6. Le 4.2.2 du 4.2 de l’article 4, intitulé « Sectorisation et horaires de la garde », du cahier des charges annexé à l’arrêté du 1er juillet 2022 prévoit notamment, dans sa rédaction résultant de l’arrêté contesté et applicable à compter du 1er octobre 2022, que, dans le secteur Beaucairois, « les moyens du secteur de nuit regroupant Grand Nîmes et Uzège () interviennent en Intersecteur de 22h00 à 6h00 ». Il ressort des pièces du dossier que les trois secteurs dénommés Grand Nîmes, Uzège et Beaucairois sont limitrophes. Si la SARL Ambulances La Romaine, dont le siège social est situé dans le secteur de l’Uzège, soutient que le périmètre d’intervention ainsi défini en période de nuit par l’arrêté contesté est trop étendu et que la délimitation de ce périmètre présente un caractère « manifestement excessif » dès lors qu’elle sera contrainte d’intervenir, en période de nuit, dans le secteur du Beaucairois, lequel est situé à plus d’une heure de son lieu d’implantation selon elle, elle ne produit aucun élément probant de nature à corroborer ses allégations et à remettre en cause le bien-fondé de cette délimitation. Par suite, le moyen tiré de ce que l’arrêté contesté est entaché d’une erreur manifeste d’appréciation ne peut qu’être écarté.
7. Il résulte de tout ce qui précède que la requête de la SARL Ambulances La Romaine doit être rejetée, y compris ses conclusions présentées au titre de l’article L. 761-1 du code de justice administrative.
D É C I D E :
Article 1er : La requête de la SARL Ambulances La Romaine est rejetée.
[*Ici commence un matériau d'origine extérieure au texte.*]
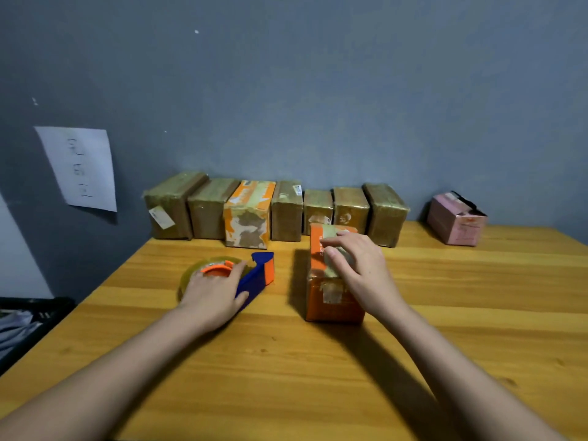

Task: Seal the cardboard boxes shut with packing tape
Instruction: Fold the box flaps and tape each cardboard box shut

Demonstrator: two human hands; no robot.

Article 2 : Le présent jugement sera notifié à la société à responsabilité limitée Ambulances La Romaine et à l’agence régionale de santé d’Occitanie.
Délibéré après l’audience du 24 janvier 2025, à laquelle siégeaient :
M. Peretti, président,
M. Mouret, premier conseiller,
Mme Portal, première conseillère.
Rendu public par mise à disposition au greffe le 7 février 2025.
Le rapporteur,
R. MOURETLe président,
P. PERETTI
Le greffier,
D. BERTHOD
La République mande et ordonne à la ministre du travail, de la santé, des solidarités et des familles en ce qui la concerne ou à tous commissaires de justice à ce requis en ce qui concerne les voies de droit commun contre les parties privées, de pourvoir à l’exécution de la présente décision.